• [Task statement]
Among the lines below, copy exactly those from the one with "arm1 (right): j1" through the one with "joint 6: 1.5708", counting both ends.

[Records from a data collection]
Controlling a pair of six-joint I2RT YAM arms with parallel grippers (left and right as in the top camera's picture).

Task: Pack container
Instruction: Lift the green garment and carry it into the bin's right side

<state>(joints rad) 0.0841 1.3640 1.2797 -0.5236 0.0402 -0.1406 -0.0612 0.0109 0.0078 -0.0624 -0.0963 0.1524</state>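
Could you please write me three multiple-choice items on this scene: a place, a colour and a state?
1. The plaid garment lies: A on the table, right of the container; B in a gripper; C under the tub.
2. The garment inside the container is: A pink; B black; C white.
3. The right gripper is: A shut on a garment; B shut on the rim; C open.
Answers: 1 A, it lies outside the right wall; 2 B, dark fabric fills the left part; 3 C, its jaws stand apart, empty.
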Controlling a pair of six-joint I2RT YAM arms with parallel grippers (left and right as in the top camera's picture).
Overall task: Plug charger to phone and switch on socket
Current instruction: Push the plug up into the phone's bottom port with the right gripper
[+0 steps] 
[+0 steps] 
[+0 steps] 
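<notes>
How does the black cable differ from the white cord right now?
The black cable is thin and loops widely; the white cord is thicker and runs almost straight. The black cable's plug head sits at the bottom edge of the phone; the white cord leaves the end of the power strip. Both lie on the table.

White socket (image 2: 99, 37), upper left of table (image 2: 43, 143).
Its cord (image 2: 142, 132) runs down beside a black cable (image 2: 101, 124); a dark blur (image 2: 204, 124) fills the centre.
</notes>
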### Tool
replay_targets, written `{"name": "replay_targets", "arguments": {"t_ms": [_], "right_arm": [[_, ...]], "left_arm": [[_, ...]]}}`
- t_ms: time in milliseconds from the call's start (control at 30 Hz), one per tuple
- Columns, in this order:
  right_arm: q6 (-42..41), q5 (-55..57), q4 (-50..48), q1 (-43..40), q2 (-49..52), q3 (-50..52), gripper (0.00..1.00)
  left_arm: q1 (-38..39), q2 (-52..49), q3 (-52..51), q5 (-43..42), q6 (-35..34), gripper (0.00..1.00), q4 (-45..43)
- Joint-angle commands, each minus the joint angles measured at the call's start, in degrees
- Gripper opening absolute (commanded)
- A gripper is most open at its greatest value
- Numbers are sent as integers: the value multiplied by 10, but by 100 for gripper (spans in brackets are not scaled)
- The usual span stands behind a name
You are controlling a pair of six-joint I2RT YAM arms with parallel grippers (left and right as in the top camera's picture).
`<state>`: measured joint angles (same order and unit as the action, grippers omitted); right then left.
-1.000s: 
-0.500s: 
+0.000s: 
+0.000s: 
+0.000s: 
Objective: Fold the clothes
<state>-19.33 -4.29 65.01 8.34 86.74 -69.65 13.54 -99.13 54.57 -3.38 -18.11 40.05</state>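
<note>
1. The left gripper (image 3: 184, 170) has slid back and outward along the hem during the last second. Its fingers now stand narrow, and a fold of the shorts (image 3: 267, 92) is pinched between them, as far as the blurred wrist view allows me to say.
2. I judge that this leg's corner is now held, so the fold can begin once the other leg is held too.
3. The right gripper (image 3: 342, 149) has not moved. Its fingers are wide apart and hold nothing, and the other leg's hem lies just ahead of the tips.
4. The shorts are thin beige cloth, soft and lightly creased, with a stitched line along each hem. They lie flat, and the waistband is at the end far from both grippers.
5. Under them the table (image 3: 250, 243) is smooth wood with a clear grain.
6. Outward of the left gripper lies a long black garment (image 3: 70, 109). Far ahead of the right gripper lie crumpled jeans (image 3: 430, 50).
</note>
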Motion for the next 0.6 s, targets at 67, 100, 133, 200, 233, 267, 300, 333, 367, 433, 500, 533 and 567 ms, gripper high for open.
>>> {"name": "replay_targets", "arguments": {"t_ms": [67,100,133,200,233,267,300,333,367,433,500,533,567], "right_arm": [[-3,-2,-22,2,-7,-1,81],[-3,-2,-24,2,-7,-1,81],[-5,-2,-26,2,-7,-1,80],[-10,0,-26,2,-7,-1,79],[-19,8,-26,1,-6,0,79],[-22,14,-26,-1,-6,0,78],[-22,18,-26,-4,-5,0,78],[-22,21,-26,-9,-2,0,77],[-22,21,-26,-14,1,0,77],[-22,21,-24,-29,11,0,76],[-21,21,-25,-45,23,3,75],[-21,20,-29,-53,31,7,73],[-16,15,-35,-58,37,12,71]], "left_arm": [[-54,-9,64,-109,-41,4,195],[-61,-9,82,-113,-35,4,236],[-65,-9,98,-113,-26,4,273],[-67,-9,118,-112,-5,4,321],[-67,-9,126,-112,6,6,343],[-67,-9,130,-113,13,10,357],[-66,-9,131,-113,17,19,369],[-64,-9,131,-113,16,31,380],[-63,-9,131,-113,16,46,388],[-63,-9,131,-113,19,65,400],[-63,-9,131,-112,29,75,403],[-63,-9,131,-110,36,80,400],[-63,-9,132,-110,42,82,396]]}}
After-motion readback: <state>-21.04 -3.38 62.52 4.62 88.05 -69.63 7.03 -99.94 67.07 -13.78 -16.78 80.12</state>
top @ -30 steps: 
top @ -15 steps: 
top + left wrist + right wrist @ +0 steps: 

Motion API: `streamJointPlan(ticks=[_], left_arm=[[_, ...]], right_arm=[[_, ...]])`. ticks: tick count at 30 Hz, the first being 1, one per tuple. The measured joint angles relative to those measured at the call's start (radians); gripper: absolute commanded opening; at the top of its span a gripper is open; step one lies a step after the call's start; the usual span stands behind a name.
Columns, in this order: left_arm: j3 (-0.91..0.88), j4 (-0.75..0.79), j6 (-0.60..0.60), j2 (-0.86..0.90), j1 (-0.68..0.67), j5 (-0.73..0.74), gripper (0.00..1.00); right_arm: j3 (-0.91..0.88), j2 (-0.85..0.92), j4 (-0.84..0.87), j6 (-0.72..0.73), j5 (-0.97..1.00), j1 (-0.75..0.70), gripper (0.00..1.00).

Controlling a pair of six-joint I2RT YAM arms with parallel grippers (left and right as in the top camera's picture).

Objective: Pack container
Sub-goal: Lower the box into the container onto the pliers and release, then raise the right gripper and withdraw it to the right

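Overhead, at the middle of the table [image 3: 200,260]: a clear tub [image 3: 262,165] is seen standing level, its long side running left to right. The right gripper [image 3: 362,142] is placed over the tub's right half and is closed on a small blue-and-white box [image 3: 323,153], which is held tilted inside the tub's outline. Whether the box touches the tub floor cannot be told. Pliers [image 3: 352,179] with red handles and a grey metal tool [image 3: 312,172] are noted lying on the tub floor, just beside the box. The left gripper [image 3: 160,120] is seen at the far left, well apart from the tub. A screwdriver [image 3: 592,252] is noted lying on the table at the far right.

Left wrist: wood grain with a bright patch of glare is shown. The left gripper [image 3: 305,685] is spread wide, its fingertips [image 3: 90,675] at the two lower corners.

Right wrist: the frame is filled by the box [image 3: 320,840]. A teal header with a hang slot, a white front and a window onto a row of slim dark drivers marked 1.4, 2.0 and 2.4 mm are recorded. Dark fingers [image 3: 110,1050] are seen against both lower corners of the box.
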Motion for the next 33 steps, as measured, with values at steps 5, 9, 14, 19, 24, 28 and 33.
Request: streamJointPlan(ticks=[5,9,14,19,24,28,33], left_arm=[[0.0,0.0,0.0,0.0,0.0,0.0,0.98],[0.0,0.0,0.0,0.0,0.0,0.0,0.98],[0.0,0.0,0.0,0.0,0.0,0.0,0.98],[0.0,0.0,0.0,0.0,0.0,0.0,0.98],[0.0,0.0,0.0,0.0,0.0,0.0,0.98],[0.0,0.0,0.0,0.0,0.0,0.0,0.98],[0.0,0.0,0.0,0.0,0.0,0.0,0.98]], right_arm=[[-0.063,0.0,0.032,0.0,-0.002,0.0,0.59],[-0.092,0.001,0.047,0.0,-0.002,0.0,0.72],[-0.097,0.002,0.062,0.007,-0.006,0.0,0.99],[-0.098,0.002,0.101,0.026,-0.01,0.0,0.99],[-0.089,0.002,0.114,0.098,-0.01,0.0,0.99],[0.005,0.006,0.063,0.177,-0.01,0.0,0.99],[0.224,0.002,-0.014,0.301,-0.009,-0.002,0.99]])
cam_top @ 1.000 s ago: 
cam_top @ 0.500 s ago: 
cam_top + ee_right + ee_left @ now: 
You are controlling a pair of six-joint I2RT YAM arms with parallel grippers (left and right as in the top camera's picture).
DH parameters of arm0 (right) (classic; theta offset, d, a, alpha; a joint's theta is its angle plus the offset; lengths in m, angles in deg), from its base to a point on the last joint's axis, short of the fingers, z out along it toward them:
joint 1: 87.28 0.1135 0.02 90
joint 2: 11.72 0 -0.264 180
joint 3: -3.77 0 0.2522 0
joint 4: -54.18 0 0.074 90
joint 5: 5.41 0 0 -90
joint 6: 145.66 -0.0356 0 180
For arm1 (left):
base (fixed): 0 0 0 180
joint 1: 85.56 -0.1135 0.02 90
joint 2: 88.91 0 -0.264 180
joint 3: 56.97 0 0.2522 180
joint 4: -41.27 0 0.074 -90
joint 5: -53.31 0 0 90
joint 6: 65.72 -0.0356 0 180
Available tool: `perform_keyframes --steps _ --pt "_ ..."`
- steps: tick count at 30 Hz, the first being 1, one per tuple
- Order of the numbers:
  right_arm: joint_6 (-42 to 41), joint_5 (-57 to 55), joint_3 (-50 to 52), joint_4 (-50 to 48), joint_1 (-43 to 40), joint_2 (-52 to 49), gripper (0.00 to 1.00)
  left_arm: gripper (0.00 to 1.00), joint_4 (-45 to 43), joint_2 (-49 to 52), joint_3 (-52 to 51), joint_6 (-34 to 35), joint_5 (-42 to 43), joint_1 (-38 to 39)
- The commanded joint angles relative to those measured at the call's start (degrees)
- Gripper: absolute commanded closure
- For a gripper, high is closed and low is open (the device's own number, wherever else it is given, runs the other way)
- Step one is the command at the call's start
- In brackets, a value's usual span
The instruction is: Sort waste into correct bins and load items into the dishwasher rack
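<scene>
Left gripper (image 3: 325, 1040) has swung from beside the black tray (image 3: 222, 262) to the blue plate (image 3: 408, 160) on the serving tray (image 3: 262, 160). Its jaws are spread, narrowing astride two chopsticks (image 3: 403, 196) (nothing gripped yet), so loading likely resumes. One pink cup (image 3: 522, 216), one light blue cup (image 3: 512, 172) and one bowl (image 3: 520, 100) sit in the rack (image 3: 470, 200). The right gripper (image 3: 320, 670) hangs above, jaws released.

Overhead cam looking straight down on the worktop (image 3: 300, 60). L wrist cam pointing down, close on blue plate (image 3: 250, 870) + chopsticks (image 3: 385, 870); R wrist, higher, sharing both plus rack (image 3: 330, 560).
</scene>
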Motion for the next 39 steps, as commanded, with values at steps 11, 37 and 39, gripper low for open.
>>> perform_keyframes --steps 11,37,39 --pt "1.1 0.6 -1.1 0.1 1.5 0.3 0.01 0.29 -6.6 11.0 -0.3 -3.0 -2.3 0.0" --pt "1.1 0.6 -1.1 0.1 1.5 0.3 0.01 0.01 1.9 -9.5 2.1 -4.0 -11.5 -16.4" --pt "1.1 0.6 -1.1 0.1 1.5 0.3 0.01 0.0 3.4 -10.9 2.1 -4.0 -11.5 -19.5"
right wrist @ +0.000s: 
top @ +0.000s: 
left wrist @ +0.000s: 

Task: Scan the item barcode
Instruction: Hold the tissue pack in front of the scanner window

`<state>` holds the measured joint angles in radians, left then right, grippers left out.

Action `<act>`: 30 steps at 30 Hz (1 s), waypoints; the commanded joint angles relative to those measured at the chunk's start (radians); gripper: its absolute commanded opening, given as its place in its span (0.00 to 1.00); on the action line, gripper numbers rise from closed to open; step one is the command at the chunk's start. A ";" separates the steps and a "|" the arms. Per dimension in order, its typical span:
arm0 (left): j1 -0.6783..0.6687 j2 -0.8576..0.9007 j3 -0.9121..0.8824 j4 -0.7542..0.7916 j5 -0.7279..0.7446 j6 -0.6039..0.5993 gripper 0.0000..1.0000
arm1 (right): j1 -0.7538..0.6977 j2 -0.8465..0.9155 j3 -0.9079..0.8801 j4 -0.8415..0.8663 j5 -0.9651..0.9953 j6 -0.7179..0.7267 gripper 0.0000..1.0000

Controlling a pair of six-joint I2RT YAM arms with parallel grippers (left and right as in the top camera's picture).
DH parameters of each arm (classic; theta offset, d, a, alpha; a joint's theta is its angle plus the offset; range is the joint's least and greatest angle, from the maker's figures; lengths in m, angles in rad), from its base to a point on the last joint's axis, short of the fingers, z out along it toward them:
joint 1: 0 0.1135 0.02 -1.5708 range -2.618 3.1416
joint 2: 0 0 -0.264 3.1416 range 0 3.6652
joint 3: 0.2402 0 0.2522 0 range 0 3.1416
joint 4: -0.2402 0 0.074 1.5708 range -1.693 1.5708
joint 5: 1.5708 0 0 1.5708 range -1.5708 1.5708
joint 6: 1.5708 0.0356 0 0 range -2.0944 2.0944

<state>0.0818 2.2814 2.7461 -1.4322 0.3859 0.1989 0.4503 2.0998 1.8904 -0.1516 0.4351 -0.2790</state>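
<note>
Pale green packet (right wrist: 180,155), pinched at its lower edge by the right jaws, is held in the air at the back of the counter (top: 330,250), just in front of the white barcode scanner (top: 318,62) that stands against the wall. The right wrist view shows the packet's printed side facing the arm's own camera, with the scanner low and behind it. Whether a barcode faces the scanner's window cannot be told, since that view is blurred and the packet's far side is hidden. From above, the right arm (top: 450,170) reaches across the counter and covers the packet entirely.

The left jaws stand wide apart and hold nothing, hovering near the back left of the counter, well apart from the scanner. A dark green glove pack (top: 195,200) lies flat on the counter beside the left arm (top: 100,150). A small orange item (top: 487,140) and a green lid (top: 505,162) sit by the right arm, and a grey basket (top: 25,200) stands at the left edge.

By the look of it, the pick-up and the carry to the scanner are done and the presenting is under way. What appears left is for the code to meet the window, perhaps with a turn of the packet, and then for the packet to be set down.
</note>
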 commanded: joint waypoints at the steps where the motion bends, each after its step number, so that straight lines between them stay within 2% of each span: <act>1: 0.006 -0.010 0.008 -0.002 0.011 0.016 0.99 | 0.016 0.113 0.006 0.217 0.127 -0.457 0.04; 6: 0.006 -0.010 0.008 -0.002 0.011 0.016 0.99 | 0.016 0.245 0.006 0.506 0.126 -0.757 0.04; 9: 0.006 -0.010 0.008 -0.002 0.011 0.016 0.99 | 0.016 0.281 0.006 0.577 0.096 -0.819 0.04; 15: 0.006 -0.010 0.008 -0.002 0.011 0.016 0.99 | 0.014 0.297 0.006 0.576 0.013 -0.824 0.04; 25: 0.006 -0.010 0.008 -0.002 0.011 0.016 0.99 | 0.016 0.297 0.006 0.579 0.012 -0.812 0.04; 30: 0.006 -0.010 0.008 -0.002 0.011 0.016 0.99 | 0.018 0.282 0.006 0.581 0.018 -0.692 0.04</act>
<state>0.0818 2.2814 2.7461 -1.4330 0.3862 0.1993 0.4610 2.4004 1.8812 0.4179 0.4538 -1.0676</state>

• [Expected output]
arm1 (right): j1 -0.7538..0.6977 j2 -0.8465..0.9155 j3 -0.9079..0.8801 j4 -0.8415..0.8663 j5 -0.9651..0.9953 j6 -0.7179..0.7267 gripper 0.0000..1.0000

Controlling a pair of six-joint I2RT YAM arms with parallel grippers (left and right as in the top camera's picture).
DH parameters of each arm (classic; theta offset, d, a, alpha; a joint's theta is its angle plus the offset; range is the joint's least and greatest angle, from the maker's figures; lengths in m, angles in rad), from its base to a point on the last joint's axis, short of the fingers, z out along it toward them:
joint 1: 0 0.1135 0.02 -1.5708 range -2.618 3.1416
joint 2: 0 0 -0.264 3.1416 range 0 3.6652
joint 3: 0.2402 0 0.2522 0 range 0 3.1416
joint 4: -0.2402 0 0.074 1.5708 range -1.693 1.5708
joint 5: 1.5708 0 0 1.5708 range -1.5708 1.5708
joint 6: 1.5708 0.0356 0 0 range -2.0944 2.0944

The answer has been written out completely.